5. Conversaciones. Oídas al pasar y fuera de la movilización, en los días previos, entre laburantes, sostenían que el ajuste cae sobre jubiladxs y universidades. En un colectivo escuché: a la universidad le cortaron la luz. Había dolor en esa frase. Quizás porque la universidad nombra algo de futuro, la posibilidad de proyectar, de hacer, de forjar. De vivir. En Argentina la experiencia no es la de una institución de elites, o no es sólo eso.
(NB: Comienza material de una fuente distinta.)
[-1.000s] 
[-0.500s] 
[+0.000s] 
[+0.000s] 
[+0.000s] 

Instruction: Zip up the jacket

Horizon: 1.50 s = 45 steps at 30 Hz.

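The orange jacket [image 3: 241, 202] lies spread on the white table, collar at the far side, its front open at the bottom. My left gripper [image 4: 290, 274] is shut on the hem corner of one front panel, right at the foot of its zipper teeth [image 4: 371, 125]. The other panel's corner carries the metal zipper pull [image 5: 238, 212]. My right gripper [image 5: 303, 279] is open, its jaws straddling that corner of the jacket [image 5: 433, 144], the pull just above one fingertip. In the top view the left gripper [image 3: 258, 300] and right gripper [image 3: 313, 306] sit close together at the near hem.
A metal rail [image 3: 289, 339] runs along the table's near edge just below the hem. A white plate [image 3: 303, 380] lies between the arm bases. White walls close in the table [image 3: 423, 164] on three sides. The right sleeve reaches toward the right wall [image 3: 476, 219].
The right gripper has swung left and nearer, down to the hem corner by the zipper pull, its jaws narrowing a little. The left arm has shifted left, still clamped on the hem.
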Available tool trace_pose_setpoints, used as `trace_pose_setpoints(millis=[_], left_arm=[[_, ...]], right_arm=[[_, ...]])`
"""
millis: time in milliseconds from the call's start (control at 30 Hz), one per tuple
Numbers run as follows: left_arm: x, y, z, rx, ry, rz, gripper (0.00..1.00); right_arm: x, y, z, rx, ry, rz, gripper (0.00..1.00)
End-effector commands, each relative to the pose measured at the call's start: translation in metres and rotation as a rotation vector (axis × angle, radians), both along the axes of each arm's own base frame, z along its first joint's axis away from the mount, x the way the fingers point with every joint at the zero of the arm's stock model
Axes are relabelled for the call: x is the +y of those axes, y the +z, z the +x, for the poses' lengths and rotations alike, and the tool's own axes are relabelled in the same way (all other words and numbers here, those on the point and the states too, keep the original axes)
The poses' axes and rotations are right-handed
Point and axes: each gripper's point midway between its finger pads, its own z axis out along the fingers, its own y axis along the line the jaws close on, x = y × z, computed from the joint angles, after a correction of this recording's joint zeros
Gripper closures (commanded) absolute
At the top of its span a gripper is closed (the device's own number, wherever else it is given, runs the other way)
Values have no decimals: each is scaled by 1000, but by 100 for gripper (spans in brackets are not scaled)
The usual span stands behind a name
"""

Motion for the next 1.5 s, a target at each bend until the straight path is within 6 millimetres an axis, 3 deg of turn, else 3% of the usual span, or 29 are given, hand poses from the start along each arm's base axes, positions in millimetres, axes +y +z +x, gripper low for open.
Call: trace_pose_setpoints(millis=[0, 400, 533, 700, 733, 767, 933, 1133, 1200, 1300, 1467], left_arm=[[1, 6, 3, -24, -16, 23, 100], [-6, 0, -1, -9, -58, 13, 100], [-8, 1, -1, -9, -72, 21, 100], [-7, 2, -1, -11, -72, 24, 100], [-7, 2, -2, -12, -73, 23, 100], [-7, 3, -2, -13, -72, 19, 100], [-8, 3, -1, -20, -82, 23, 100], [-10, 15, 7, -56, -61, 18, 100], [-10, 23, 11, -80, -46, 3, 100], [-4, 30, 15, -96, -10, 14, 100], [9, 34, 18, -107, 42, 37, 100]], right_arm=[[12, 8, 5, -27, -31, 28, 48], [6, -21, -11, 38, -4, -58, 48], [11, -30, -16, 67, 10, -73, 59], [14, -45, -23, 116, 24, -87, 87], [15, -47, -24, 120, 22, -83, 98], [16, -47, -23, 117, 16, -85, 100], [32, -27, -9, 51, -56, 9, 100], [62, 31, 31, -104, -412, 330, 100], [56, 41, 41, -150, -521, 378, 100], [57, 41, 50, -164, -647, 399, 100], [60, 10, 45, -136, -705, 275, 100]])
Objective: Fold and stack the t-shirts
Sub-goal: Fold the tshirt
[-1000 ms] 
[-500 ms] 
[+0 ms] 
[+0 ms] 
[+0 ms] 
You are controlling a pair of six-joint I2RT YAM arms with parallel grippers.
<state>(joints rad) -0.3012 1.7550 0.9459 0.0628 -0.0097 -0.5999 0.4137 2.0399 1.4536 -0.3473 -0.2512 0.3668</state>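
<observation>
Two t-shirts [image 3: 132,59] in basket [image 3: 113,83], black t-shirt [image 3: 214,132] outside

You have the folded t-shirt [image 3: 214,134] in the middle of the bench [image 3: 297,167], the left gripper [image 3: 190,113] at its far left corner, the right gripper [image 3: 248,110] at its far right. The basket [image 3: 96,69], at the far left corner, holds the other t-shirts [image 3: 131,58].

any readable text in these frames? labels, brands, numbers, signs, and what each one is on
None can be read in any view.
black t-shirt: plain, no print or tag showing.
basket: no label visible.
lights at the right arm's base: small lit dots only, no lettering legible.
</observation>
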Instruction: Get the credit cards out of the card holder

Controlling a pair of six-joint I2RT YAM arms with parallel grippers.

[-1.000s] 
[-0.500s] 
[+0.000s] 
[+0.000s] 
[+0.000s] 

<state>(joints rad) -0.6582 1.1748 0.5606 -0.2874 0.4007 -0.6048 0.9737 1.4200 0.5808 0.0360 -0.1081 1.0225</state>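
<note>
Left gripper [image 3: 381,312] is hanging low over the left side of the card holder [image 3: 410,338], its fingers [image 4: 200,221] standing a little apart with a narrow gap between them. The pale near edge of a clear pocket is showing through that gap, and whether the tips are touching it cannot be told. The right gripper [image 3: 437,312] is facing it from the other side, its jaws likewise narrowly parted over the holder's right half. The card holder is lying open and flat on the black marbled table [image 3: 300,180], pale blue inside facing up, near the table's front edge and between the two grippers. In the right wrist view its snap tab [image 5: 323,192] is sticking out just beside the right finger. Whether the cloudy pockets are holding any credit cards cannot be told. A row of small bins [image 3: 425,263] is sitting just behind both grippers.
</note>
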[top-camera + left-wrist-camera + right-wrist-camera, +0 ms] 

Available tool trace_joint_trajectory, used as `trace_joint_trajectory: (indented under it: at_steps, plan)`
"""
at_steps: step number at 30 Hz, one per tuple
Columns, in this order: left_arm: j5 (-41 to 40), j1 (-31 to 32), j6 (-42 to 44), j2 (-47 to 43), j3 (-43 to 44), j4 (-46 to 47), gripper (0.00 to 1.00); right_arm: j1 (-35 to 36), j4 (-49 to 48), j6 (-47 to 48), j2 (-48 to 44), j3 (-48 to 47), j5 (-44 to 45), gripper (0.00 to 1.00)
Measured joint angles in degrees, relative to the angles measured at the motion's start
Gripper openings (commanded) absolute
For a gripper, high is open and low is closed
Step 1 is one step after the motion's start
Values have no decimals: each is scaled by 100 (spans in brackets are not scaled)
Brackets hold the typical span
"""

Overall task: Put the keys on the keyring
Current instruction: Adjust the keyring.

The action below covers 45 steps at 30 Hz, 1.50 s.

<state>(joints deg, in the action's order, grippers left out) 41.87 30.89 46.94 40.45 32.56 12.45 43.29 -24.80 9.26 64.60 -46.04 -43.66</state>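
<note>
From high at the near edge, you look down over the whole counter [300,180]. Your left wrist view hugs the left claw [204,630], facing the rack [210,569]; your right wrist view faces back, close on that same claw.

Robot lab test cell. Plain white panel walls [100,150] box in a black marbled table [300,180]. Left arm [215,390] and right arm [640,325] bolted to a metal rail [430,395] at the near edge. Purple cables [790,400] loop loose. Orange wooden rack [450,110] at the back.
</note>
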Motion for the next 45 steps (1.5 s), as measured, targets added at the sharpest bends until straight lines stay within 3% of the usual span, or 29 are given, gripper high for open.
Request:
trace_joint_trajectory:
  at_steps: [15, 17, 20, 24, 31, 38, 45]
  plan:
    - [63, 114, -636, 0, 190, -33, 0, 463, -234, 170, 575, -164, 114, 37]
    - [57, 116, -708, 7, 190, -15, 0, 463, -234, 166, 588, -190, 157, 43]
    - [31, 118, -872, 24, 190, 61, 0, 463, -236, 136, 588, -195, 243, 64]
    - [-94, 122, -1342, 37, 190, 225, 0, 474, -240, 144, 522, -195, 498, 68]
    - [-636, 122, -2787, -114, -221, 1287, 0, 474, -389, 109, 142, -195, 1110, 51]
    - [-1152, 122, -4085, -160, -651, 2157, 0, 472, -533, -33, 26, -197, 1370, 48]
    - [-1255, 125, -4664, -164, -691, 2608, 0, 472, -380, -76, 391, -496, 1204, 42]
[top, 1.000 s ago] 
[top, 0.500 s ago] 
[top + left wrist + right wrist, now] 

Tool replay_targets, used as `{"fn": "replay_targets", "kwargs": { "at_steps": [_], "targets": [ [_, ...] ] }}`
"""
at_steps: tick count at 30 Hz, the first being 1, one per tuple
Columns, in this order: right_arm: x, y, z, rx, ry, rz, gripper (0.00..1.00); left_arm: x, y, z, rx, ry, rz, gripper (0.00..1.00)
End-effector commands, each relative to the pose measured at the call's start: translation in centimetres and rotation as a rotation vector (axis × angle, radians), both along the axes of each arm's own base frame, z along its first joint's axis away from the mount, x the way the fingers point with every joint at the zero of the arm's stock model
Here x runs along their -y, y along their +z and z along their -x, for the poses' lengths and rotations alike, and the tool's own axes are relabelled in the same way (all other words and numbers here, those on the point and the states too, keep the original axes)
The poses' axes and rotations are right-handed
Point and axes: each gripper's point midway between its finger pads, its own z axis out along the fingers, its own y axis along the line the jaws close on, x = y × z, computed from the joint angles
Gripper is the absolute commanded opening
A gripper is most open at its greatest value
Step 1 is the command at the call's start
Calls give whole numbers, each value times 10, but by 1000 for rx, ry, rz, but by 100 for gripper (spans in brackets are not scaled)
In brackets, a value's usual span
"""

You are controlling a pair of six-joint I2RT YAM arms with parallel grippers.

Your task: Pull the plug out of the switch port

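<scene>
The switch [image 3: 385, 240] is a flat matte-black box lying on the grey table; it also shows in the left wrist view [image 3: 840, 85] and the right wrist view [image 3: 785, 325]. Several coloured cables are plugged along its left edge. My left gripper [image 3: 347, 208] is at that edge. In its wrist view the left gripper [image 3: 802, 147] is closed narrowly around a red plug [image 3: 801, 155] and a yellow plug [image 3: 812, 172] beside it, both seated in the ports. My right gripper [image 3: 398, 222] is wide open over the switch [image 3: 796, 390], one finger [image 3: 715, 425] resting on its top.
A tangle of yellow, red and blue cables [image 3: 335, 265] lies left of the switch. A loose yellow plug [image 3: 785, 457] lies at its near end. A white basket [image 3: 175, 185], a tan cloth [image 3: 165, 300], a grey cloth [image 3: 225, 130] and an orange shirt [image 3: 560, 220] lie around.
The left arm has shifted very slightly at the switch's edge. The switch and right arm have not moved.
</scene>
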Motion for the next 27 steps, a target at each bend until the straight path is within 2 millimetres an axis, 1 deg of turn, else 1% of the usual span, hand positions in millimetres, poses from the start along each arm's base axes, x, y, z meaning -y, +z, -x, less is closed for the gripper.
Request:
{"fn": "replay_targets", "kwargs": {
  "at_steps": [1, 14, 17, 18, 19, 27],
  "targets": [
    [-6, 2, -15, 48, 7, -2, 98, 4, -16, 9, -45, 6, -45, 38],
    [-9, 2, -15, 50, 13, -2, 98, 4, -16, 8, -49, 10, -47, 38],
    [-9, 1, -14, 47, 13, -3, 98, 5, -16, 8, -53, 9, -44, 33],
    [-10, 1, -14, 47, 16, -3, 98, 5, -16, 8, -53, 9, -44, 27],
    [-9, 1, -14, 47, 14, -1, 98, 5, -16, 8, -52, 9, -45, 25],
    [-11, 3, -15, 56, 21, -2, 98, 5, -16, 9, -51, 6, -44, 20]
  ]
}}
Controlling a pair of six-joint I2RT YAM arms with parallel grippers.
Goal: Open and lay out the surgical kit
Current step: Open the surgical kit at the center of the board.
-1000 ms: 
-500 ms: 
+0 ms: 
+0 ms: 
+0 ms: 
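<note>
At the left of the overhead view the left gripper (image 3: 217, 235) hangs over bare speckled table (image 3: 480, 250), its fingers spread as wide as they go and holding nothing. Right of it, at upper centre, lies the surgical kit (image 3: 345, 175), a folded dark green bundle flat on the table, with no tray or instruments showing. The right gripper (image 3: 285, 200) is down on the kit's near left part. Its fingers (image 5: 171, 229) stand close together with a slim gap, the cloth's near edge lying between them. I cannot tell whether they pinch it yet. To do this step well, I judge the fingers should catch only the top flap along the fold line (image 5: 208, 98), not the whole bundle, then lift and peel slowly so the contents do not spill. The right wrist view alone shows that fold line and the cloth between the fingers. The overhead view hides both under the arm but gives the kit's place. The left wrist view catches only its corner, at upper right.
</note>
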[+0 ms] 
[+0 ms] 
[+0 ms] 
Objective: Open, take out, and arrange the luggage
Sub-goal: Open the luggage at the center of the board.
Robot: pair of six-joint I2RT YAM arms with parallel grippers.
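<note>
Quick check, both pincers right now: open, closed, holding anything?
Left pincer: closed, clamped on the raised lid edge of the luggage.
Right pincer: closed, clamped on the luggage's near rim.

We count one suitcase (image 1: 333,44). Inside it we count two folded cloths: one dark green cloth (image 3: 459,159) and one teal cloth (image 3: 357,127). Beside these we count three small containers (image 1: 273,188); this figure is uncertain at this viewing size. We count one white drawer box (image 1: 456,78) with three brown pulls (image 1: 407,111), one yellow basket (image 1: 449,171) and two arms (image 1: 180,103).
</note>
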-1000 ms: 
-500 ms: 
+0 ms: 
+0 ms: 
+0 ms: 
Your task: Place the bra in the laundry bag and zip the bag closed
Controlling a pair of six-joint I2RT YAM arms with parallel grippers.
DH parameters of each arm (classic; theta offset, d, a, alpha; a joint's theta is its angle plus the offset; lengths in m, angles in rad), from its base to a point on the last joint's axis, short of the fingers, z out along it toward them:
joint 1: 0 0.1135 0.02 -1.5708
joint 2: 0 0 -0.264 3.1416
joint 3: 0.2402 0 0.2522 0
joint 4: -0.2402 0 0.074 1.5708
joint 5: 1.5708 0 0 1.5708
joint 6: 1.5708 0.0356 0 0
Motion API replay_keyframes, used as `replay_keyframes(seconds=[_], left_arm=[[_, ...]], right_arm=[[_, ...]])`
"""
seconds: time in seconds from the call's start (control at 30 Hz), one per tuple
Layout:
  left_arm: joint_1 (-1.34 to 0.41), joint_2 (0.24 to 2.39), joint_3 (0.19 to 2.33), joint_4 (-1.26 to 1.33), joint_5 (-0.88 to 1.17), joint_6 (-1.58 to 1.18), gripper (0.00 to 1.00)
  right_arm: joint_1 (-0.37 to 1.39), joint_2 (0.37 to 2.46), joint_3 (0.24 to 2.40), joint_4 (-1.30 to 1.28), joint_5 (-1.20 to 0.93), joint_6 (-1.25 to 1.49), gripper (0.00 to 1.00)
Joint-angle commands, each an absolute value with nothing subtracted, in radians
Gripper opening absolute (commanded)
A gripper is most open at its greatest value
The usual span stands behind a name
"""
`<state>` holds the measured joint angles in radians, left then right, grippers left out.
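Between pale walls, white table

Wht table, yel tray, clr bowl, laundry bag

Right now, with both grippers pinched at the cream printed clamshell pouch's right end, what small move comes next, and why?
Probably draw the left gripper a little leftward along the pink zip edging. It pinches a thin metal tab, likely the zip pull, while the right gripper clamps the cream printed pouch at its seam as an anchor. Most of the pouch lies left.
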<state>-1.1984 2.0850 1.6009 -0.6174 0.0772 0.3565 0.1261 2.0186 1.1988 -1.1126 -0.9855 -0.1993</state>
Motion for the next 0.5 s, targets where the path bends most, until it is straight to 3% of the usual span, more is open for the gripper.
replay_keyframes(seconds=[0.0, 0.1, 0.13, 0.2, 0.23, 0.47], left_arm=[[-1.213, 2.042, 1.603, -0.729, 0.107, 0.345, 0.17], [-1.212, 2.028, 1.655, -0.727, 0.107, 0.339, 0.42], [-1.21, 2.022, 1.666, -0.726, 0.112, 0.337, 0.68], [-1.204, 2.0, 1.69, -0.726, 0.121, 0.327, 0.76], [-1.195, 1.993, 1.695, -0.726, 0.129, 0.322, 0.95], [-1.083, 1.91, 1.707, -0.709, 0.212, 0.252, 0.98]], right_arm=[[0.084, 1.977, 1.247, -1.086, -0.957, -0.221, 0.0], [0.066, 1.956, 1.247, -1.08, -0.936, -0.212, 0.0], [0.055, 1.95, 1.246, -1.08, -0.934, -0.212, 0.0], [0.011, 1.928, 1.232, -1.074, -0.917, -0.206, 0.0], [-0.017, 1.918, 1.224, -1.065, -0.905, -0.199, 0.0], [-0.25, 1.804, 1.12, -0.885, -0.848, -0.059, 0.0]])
6. Pasiones. Volver a una conversación pública apasionada, sensible, algo de eso se jugó en marchas y clases públicas. No la política como rosca, acuerdo, interna, aumento de salarios propios. ¿Podrá esa fuerza que surge de los ríos profundos de la vida universitaria --que es lo contrario al adoctrinamiento, sino el despertar de un modo de conjugar tensamente los saberes-- afectar una vida política desganada, tomada por las lógicas informáticas, reducida al escarnio o al cálculo, y que también está en las universidades?
7. Orgullo. En la marcha y en las redes había mucha insistencia en una historia: padres obreros y sin estudios formales, hijxs graduadxs universitarios. Hay fotos de familias con sus carteles indicando eso. El orgullo de haber llegado a la universidad. No como negación del origen ni borramiento de la experiencia laboriosa, sino como recuperación reparadora sobre los ancestros. Fue marcha del orgullo marrón, pero también del orgullo de las identidades que habitamos cual milhojas. En la columna mostri, que se reúne con el grito de alarma “La vida está en riesgo”, se multiplicaban disidencias y orgullos deseantes. Una joven llevaba un cartel: “primera generación travesti universitaria”. Orgullo, también, de campus hermosos, edificios acogedores, bibliotecas munidas, laboratorios en los que se puede hacer ciencia. Y no menor orgullo del país que invirtió en todo eso.
8. La risa. La marcha recuperó insolencia y humor. Una de las columnas, la de una hermosa y guerrera universidad, cantaba su “un minuto de silencio para Conan que está muerto”. Pero en cada una se inventaba el modo de parodiar y criticar. No fue una marcha del silencio y menos aún de la derrota. La columna de estudiantes de escuelas secundarias fulguraba como apertura del porvenir. Quizás los discursos no estuvieron a la altura de esa promesa y de ese deseo, que la calle ensoñaba y que permanecía después en los bares, las veredas, los trenes, las redes, los llamados. Necesitamos la insolencia y la insumisión.
9. Huellas. Dejo este escrito por acá como un recordatorio, como parte de las huellas que queremos preservar, pero también como llamado, como insistencia: ayer marchamos porque fuimos capaces de leer nuestras propias herencias, porque una mayoría social cree que para transformar no hay que destruir todo, porque encontramos en nuestro corazón el compromiso con preservar la vida. Pero todo puede desvanecerse si esa profunda inteligencia colectiva no se encuentra con una capacidad de promover una alternativa, no menos inteligente y no menos colectiva.